Absolute SCADA: Red Team Edition
Overview
Supervisory control and data acquisition (SCADA) systems are some of the most poorly understood, yet most critical systems in use in the world today, and while they generally remain unseen are responsible for the smooth running of our daily routines from the moment we turn on a tap in the morning, to turning off the lights at night.
This two day course will take a deep-dive into the world of red-teaming industrial control systems; while teaching the fundamentals of SCADA security that are required to successfully penetrate industrial control system environments. The course will also provide students with methodologies through which security research may be performed against SCADA devices in order to identify 0day flaws in some of the world's most critical systems. During the course, students will have the opportunity to engage in live attacks against programmable logic controllers (PLC's) and other industrial control systems, to include activities such as SCADA RTOS firmware reversing, ICS hardware hacking and SCADA protocol fuzzing.
Day one will provide students with an understanding of the SCADA threat surface relating to numerous industries where SCADA systems can be found and exploited. Students will become familiar with SCADA-specific fundamentals required to successfully manipulate control systems once their environment has been breached.
Day two will focus on hands on red teaming industrial control systems, including how vulnerability research of ICS devices may be conducted and later applied to live systems. This includes both the methodology to breach an ICS environment, how to remain undetected and to successfully subvert an industrial process. Day two will wrap up with a breach scenario challenge and the chance to win your own industrial controller for home or at work.
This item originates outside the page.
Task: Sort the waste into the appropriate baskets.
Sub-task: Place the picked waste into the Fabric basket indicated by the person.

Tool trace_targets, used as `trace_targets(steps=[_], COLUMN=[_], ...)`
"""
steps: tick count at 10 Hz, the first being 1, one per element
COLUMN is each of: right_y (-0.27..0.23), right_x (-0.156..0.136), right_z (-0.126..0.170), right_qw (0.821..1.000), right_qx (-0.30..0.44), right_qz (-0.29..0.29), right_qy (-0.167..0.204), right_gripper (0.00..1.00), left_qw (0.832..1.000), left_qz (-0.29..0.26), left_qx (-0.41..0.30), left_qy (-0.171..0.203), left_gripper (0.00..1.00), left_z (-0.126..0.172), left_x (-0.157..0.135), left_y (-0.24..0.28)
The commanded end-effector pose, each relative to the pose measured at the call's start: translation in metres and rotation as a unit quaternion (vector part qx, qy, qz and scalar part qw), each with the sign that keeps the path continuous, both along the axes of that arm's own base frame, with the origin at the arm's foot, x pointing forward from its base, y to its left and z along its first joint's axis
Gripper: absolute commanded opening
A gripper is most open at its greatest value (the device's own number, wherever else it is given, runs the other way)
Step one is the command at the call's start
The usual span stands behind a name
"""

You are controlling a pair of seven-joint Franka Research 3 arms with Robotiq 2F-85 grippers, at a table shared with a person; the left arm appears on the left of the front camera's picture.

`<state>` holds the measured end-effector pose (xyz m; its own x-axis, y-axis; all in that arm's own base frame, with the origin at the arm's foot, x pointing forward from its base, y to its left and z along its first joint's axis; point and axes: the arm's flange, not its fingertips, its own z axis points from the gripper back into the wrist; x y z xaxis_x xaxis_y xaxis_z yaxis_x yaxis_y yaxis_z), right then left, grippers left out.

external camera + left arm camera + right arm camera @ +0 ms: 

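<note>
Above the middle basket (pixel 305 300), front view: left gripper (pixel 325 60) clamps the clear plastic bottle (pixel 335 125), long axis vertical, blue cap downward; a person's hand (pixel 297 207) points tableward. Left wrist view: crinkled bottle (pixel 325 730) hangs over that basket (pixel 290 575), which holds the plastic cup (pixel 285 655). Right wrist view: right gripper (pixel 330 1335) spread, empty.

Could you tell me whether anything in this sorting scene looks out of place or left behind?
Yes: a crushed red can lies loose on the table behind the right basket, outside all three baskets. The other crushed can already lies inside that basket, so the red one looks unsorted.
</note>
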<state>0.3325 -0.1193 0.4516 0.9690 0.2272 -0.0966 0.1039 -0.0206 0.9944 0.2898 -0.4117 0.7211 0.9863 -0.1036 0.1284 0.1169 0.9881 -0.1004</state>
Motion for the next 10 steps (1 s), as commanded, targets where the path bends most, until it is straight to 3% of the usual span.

Who Should Take this Course
PENTESTers, SIGINTers, SCADAers, HACKers
Student Requirements
Students must at minimum possess a fundamental understanding of computing and networking technologies, including Switching, Routing, Windows and UNIX based operating systems at an intermediate level. A prior understanding of IP based network protocol fundamentals, including the use of simple packet inspection tools (such as tcpdump and wireshark) is also recommended.
What Students Should Bring
Students should bring a laptop with a 32 or 64bit operating system, a functioning version of VMWare Workstation or VMWare Player installed and at least 8GB of free RAM
Students should be familiar with networking fundamentals (switching, routing etc) and have an intermediate grasp of security concepts, including application security, firewalls and intrusion detection. A basic understanding for IP based network protocol design is also beneficial.
What Students Will Be Provided With
Free ICS Assessment Tools & SCADA Assessment VM and chance to win a Siemens S7 PLC
Trainers
Tom Parker is the Chief Technical Officer and Vice President of Security Services at FusionX. Tom is recognized throughout the security industry for his research in multiple areas including adversary profiling, industrial control systems security and software vulnerability research & analysis. Tom has published over four books on the topic of information security including Cyber Adversary Characterization - Auditing the Hacker Mind and a contributor to the popular Stealing the Network Series. Tom is a frequent speaker at conferences including a past speaker at Black Hat. Tom often lends his time to guest lecturing at Universities, involvement in community research initiatives, and is often called to provide his expert opinion to mass media organizations, including BBC News, CNN, and online/print outlets such as The Register, Reuters News, Wired and Business Week.
Jonathan Pollet, Founder and Principal Consultant for Red Tiger Security, USA has over 12 years of experience in both Industrial Process Control Systems and Network Security. After graduating from the University of New Orleans with honors and receiving a B.S. degree in Electrical Engineering, he was hired by Chevron and designed and implemented PLC and SCADA systems for onshore and offshore facilities. In 2001 he began to publish several white papers that exposed the need for security for Industrial Control Systems (ICS), and is still active in the research of vulnerabilities within critical infrastructure systems. He has led security teams on over 150 assessments, penetration tests, and red team physical breaches involving SCADA and Industrial Control Systems.